11 April, 2007

The Freed British Sailors and the Politics of Story -Telling

The decision of the British Ministry of Defence to grant permission to the 15 naval personnel detained in Iran for 13 days recently to sell stories of their experience in captivity to the media has far reaching implications for international politics.

A couple of the sailors have opined that the decision will allow them to ‘tell the truth’ to the world about what had happened to them during their captivity. Given the situation they were in, it is quite conceivable they felt ‘psychologically pressured’ to make statements that were favourably disposed to their captors. That captives are always under duress and respond to their circumstance in a certain manner is a fact that the Iranian government will have to accept.

Nonetheless, there is ample evidence to suggest that a lot of what some of the naval personnel are now saying borders on gross exaggeration and outright distortion. Television clips showing cheery, healthy-looking sailors admitting that they had intruded into Iranian waters and apologizing for their action cannot be dismissed as ‘fake’. Neither should one argue that the captured personnel were forced to play chess and table tennis for Iranian cameras. On her release, Faye Turney, for instance, who reportedly had sold the story of her ‘ordeal in Tehran’ to a British tabloid for an astronomical sum, told the Iranian people, “ Just thank you for letting us go and apologies for our actions, but many thanks for having it in your hearts to let us go free… It was fantastic, we were treated well, we weren’t harmed in any way”. Another seaman, Lieutenant Felix Carman, who is now in the forefront of the campaign to expose the ‘mistreatment’ that he and his fellow military personnel suffered at the hands of the Iranian authorities, not only expressed gratitude to the Iranian government for his release but also added, “ I can understand why you were insulted by our apparent intrusion into your waters”.

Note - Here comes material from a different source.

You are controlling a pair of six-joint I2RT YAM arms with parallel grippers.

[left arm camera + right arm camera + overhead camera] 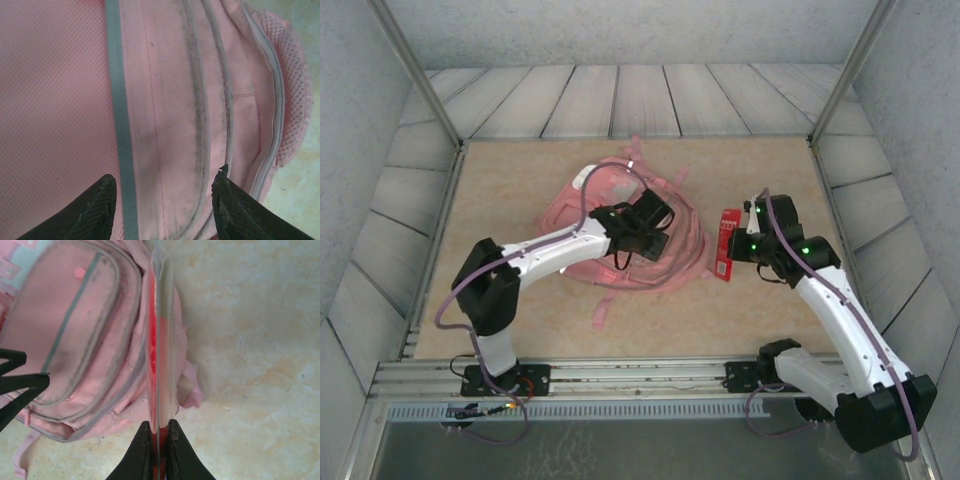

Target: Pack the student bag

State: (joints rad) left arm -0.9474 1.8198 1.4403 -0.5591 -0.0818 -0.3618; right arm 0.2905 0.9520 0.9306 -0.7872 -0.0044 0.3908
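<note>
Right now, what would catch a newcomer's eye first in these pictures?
The pink bag sprawled in the middle, straps loose, draws the eye first. The left jaws hang open right over its front, by the grey strip. Just right of the bag, the right jaws are shut on a flat red packet, held on edge.

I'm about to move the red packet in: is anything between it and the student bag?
No object lies on the table between the red packet and the student bag. But the left gripper sits over the bag, and the zips in view look shut.
</note>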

It is obvious that the huge royalties that await those sailors who are prepared to go to the media have induced them to fabricate stories of their ordeal in Tehran. The more outlandish the spin, the greater the reward. This is why a number of British political leaders, social commentators and even retired military personnel have criticized the decision of the Ministry of Defence to commercialize the Tehran episode. They are right in emphasizing that it will undermine the credibility of the British armed forces.

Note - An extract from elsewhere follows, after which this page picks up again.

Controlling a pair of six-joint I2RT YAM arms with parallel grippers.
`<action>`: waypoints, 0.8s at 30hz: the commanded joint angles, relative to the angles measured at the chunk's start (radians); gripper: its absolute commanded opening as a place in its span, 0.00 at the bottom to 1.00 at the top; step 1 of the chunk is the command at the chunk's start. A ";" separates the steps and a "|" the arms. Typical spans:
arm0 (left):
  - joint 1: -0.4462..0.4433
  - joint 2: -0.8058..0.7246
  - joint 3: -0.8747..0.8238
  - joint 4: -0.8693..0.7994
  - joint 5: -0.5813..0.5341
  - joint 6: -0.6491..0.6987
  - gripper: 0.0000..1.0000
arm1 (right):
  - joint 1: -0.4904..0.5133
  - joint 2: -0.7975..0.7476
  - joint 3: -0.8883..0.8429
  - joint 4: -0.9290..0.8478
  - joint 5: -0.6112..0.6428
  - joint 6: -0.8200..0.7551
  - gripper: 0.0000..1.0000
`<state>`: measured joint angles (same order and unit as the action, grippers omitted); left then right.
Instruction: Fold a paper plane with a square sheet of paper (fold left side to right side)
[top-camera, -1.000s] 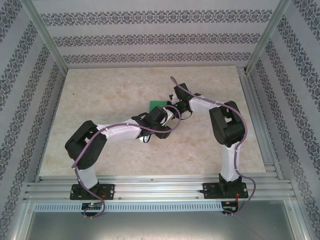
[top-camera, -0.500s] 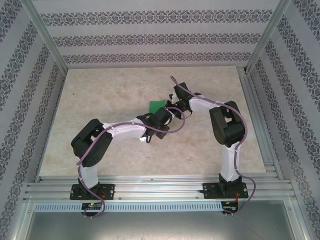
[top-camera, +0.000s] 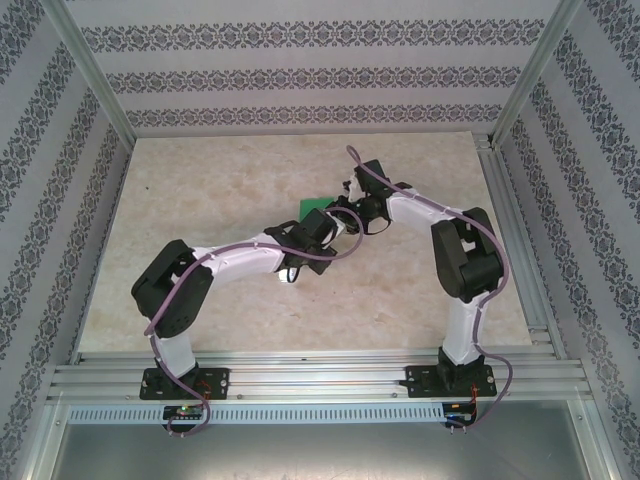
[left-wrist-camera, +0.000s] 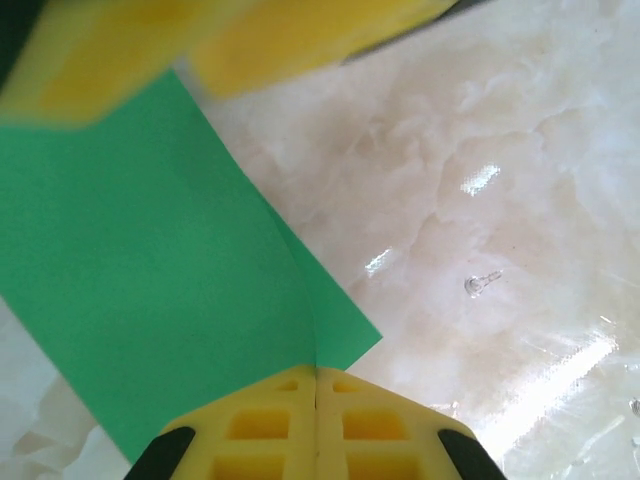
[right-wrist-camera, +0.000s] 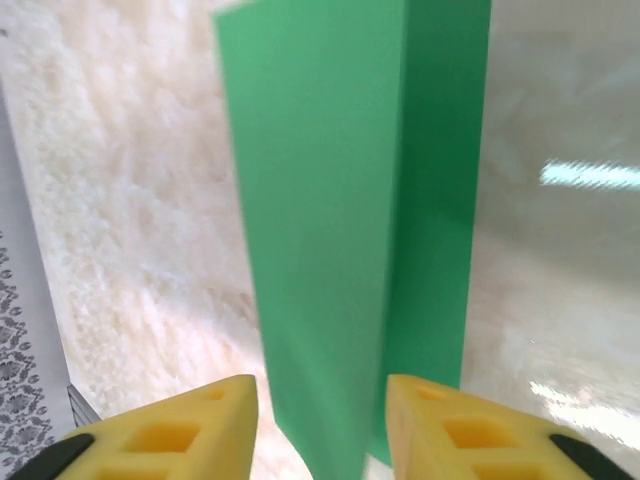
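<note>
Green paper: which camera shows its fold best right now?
Left wrist: the green paper is sharp, crease visible, pinched by the left gripper. Right wrist shows it blurred between the right gripper's open fingers; top external, just a corner behind the grippers.

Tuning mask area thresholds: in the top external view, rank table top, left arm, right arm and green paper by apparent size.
1. Table top: by far the largest.
2. Left arm and right arm: they look alike, so no ranking between them.
3. Green paper: smallest, mostly covered by the wrists.
</note>
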<state>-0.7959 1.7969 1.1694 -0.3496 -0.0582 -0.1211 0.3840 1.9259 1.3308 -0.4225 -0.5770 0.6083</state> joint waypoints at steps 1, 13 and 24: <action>0.047 -0.055 -0.035 0.015 0.096 -0.038 0.01 | -0.048 -0.106 -0.059 0.048 0.019 -0.032 0.44; 0.177 -0.059 -0.071 0.078 0.321 -0.061 0.04 | -0.016 -0.133 -0.269 0.210 -0.020 0.004 0.10; 0.225 -0.017 -0.038 0.074 0.351 -0.051 0.05 | 0.080 -0.050 -0.293 0.269 -0.011 0.051 0.06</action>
<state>-0.5858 1.7622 1.1042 -0.2996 0.2657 -0.1665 0.4530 1.8511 1.0439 -0.1974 -0.5808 0.6388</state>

But none of them have highlighted one of the other motives behind this crass move by the British government. Through the tales of the sailors, the government hopes to escalate the massive propaganda war against Iran. For some time now, a section of the British media, like a significant segment of the American media, has been on a rampage, denigrating Iranian state and society as ‘backward', ‘medieval', ‘barbaric' and ‘autocratic'. While it is undeniable that certain policies and practices associated with Iranian clerical power have contributed to the nation's negative image in the Western media, a plethora of outrageous lies is being deliberately pedaled as part of a crafty plan to tarnish and isolate Iran in the eyes of world public opinion before the US and Britain, prodded by Israel, embark upon some form of military action. The recent Hollywood film, ‘300' which distorts and disparages Persian history and culture is integral to this campaign. It is a thinly veiled attempt to vilify contemporary Iran as it struggles to prevent the Washington-London-Tel Aviv Axis, abetted by its client rulers in the region, from establishing total hegemony over the Middle East.

Employing the media and the entertainment industry to target a nation while intensifying political pressure on it through the United Nations Security Council (UNSC) has become the Axis's defined strategy in pursuit of global hegemony. It will be observed that in the last 9 months, the UNSC has steadily expanded its sanctions against Iran in relation to the latter's nuclear enrichment program. This will continue until Iran abandons its nuclear program for producing nuclear energy --- a right it enjoys under article IV of the Non-Proliferation Treaty (NPT)--- or until it submits meekly to the Axis. In this regard, it will be remembered that the Axis manipulated that monstrous lie about Iraq's Weapons of Mass Destruction (WMD) through the media and the UNSC before it invaded and occupied Iraq in March 2003.

This is why we maintain that the crude commercialization of the Tehran sailors' episode is part of a larger agenda. It is yet another manoeuvre designed to create the atmosphere for imminent military action against Iran. In facing this challenge, the Iranian leadership has to show that it is capable of holding on to certain principles while remaining strategically intelligent.

Dr. Chandra Muzaffar,
International Movement for a Just World (JUST).